Wednesday, December 8, 2010

Putting Up: Pear Ginger Marmalade

I'm starting to think that what I should have done was freeze things like tomatoes, blueberries and such and save the canning for winter when the extra heat from the stove is welcome and I'm looking for things to do indoors.  Live and learn.

I spent Black Friday (um, yeah, this post is a little late) canning Pear Ginger Marmalade (from the *awesome* Ball Complete Book of Home Preserving) and Apple Cider Cardamom Butter with the help of my mom and grandmother.  We avoided the insanity of shopping, spent some quality time together and created some delicious spreads that make a simple toasted baguette a gourmet breakfast.  I've been hoarding jam since my first batch of Strawberry Balsamic Black Pepper Jam.  I'm thinking that the neighbors will be receiving a jar of jam and a bag of homemade granola sometime soon.

This recipe is not only seasonal, but versatile.  Sure, you can enjoy or bread or any other baked good, but it would also make a bowl of vanilla ice cream (just warm the jam up first) or a fat slice of brie a bit more special.  Enjoy.

Pear Ginger Marmalade (makes 4 half-pint jars)
3 limes or 2 lemons (Note: I doubled the recipe and used a mix of lemons & limes.  I found the lemons infinitely easier to peel and the peel seemed to soften up better when cooking)
8 c thinning sliced, cored and peeled ripe pears (I sliced them long-ways, but in future batches, I would make shorter slices as the longer ones can make eating awkward)
4 c granulated sugar (I've heard to not use off-brand sugar as it's often not real cane sugar and that can affect jell.  In recipes without pectin, I stay cautious and shell out for Domino or other real cane sugar)
3 tbsp chopped crystallized ginger
1.25 c water

1. Peel limes/lemons being careful not to get too much pith.  Cut peel into very thin strips and set aside.

2. In another container, juice into large non-reactive container, add in pears, sugar and ginger.  Toss to combine well.  Cover and set at room temperature for an hour.

3. Prepare jars & lids.

4. In small saucepan, add water and peel.  Bring to a boil and cook for about 15 minutes.  The peel should be tender and most of the water should be reduced.

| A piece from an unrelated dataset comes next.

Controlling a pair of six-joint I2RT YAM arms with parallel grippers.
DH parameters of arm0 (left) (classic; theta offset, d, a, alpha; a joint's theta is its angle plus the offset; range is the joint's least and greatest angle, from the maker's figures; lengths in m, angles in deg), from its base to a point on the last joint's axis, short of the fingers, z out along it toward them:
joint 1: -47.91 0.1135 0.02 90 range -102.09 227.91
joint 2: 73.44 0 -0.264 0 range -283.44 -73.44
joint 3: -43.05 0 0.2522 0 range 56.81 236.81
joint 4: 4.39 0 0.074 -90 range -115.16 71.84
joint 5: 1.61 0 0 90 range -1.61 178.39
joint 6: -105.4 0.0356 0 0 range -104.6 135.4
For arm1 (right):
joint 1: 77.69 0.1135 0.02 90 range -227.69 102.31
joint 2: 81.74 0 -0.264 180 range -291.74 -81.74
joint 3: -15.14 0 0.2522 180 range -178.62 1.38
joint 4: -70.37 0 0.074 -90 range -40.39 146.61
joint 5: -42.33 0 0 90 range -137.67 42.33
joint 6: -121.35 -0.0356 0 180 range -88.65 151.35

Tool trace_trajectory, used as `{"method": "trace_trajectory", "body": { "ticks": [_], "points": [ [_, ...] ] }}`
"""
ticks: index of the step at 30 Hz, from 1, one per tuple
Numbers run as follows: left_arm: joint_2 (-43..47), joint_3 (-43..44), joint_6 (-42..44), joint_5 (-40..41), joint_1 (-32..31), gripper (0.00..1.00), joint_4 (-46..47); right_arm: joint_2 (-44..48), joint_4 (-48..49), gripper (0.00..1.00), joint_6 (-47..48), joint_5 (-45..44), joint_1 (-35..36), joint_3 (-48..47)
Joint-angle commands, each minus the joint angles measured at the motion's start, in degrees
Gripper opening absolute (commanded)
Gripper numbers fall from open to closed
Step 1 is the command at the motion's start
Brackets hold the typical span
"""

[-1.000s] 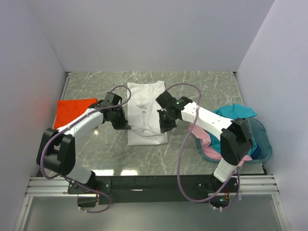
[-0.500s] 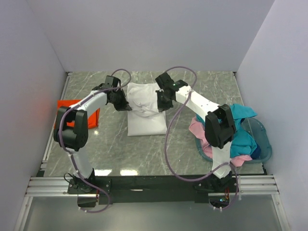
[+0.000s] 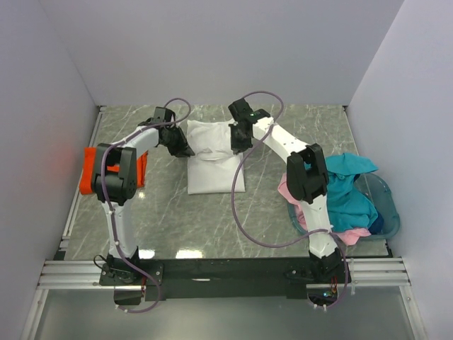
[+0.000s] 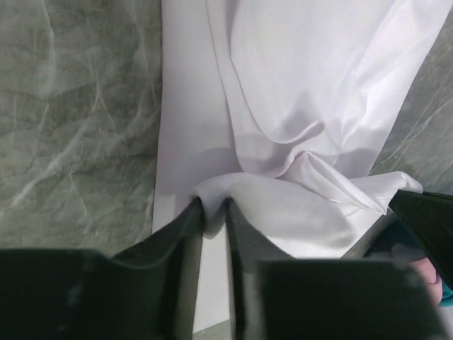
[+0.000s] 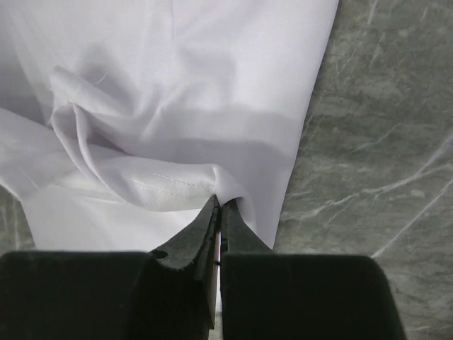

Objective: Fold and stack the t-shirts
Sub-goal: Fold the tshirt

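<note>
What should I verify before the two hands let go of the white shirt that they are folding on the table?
1. The right hand pinches the hem of the white cotton t-shirt: ok, shut on it.
2. The left hand has cloth between its fingers: ok.
3. The held edge lies flat: not ok, it is bunched and wrinkled between the hands.
4. The held edge meets the far edge evenly: cannot tell.
5. The near half lies smooth on the grey marble table: ok.
6. The bright orange cotton t-shirt is free for stacking: not ok, the left arm covers part of it from above.
</note>
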Motion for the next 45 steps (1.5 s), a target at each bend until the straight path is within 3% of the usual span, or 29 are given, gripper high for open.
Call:
{"method": "trace_trajectory", "body": {
  "ticks": [1, 3, 4, 5, 7, 10, 14, 27, 33, 45],
  "points": [
    [-0.18, 2.43, 1.24, -1.35, 0.72, 0.27, 1.62, -1.0, -0.33, 0.01, 1.08, -0.88, -0.65, -3.1],
    [0.0, 2.25, 1.07, -1.35, 1.07, 0.36, 2.15, -1.61, -0.41, 0.18, 1.43, -0.19, -0.74, -3.71],
    [0.78, 1.82, 0.89, -1.0, 1.16, 0.4, 2.33, -1.61, -0.41, 0.35, 1.52, -0.01, -0.91, -3.97],
    [1.31, 1.38, 0.89, -0.74, 1.25, 0.5, 2.68, -1.53, -0.41, 0.42, 1.69, -0.01, -0.91, -4.15],
    [3.68, -0.29, 0.71, 0.31, 1.34, 0.58, 3.9, -0.39, 0.02, 0.58, 1.78, -0.09, -1.0, -4.07],
    [7.63, -3.53, 0.71, 2.07, 1.34, 0.67, 5.66, 2.16, 0.82, 0.67, 1.95, -0.44, -1.18, -3.1],
    [12.47, -8.9, 1.41, 2.08, 1.25, 0.72, 7.07, 6.72, 2.04, 0.7, 2.31, -0.36, -1.26, 1.99],
    [21.44, -27.27, 1.59, 1.11, -2.35, 0.72, 8.04, 24.92, 10.92, 0.66, -1.73, 7.28, -0.03, 35.02],
    [23.11, -32.11, 1.59, 2.16, -3.76, 0.65, 7.16, 26.33, 13.73, 0.61, -3.05, 9.13, 0.84, 41.19],
    [23.73, -36.51, 0.1, 3.92, -5.6, 0.61, 6.72, 24.84, 16.81, 0.54, -3.76, 11.33, 1.64, 44.89]
  ]
}}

5. Bring pear mixtures to a full boil for 15 minutes, stirring frequently.  If desired, use immersion blender for a few pulses to puree some of the pears.  Add peel and boil until mixture reaches gel stage, about 5 minutes (Note: Mine did not reach gel stage after 5 minutes.  It took more like 20 and that was still iffy.  However, once it cooled, it was perfect).

6. Ladle into hot jars, remove air bubbles, wipe down rim and put on lids.  Process in boiling water for 10 minutes.  Wait 5 minutes, then remove jars, cool and test seal.